Working on Back in Action was incredibly intense. You have to understand, the director, Steve Di Marco—may he rest in peace—was a character. A real character. His tendency was to go against the grain. He had this energy, this aura of someone who defied even gravity. He could bulldoze through chaos and somehow make it work. Most of the time. On this movie set though, he clashed spectacularly with the executive producer—and honestly, it was bullshit. It was kind of reverse sexism, because the producer was a woman who thought the way he dressed was improper. A film set is not IBM or a bank—it’s not a corporate environment. Steve liked to wear see-through shirts and laced-up leather pants. She was an oddball, really.
Back in Action is an action film starring Rowdy Roddy Piper and Billy Blanks. Piper plays a drunken police officer who teams up with Blanks, a former soldier, to take on a dangerous mobster who has taken their loved ones captive. “Rowdy” Roddy Piper was a Canadian professional wrestler and actor. Billy Blanks is an American actor, martial artist, and fitness personality. He was a nationally ranked competitor in semi-contact and point karate during the 1980s. That’s a Polaroid of me on day 3 of shooting.

Working with Rowdy Roddy Piper and Billy Blanks, I found myself in a strange, slightly hilarious position: These two guys couldn’t utter a sentence without dropping “fuck” three or four times per sentence, as a noun, a verb, an adjective, or an adverb. I had been instructed by the producers to keep it somewhat contained. I became the “fuck police.”So, before the camera rolled, I would tell them, “Guys, there’s only a limited number of fucks—don’t use them all up in this shot.” The response was often more fucks, of course, because that was kind of the point.

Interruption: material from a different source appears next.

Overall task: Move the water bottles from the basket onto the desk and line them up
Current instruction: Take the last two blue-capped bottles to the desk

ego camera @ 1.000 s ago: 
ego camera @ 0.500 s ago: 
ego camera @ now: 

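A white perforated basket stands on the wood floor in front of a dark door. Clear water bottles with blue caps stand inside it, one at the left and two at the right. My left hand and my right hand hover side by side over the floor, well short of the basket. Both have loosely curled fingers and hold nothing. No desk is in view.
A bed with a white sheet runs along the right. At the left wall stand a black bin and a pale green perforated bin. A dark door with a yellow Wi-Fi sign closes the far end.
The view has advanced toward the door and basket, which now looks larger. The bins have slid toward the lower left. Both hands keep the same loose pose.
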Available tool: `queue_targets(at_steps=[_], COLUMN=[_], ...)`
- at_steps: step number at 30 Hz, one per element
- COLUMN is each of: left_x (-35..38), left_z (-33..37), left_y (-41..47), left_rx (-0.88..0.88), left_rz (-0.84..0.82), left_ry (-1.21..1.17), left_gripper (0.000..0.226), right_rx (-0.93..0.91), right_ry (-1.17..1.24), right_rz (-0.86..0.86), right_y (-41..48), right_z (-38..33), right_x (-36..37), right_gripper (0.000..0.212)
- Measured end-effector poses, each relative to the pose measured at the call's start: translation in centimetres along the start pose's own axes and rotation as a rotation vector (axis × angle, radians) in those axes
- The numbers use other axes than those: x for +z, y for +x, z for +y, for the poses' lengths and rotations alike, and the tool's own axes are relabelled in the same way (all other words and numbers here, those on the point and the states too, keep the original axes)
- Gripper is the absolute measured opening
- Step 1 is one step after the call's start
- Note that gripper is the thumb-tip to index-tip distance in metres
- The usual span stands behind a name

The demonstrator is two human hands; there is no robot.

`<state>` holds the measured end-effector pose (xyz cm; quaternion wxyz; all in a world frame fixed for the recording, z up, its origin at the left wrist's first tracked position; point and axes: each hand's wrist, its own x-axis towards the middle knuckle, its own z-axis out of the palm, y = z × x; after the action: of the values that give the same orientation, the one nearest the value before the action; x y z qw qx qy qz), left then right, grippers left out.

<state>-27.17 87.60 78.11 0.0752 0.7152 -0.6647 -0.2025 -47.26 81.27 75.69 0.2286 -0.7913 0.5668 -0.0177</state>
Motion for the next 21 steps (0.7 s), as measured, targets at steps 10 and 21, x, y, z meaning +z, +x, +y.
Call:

In between setups, I’d stretch and practice kicks with Billy Blanks—because at the time I was neck-deep in Shotokan karate practice. Here I was, a karate nerd, working out with a martial arts powerhouse in a sweaty studio. Unusual? Absolutely. Fun? Totally.

Then there was the heat. Toronto summer heat waves, indoor locations, intense lights, fight scenes, giant muscle-bound men, punching, kicking, and hurling each other around like ragdolls. Sweat everywhere—the camera operators, director, and entire crew were drenched. We couldn’t keep fans on when we were rolling due to the noise. It was like an adrenaline-charged communal bath. You didn’t just work on set—you survived it. And somehow, amidst all the sweat, chaos, laughter, and flying limbs, we got the job done.
I still think about that set sometimes. About the sheer madness of it. About the endless fucks, the sweat, the fights, and car chases, the stretching, the adrenaline, and the director’s leopard-spotted, see-through shirts. And, honestly? I wouldn’t have traded a single second of it.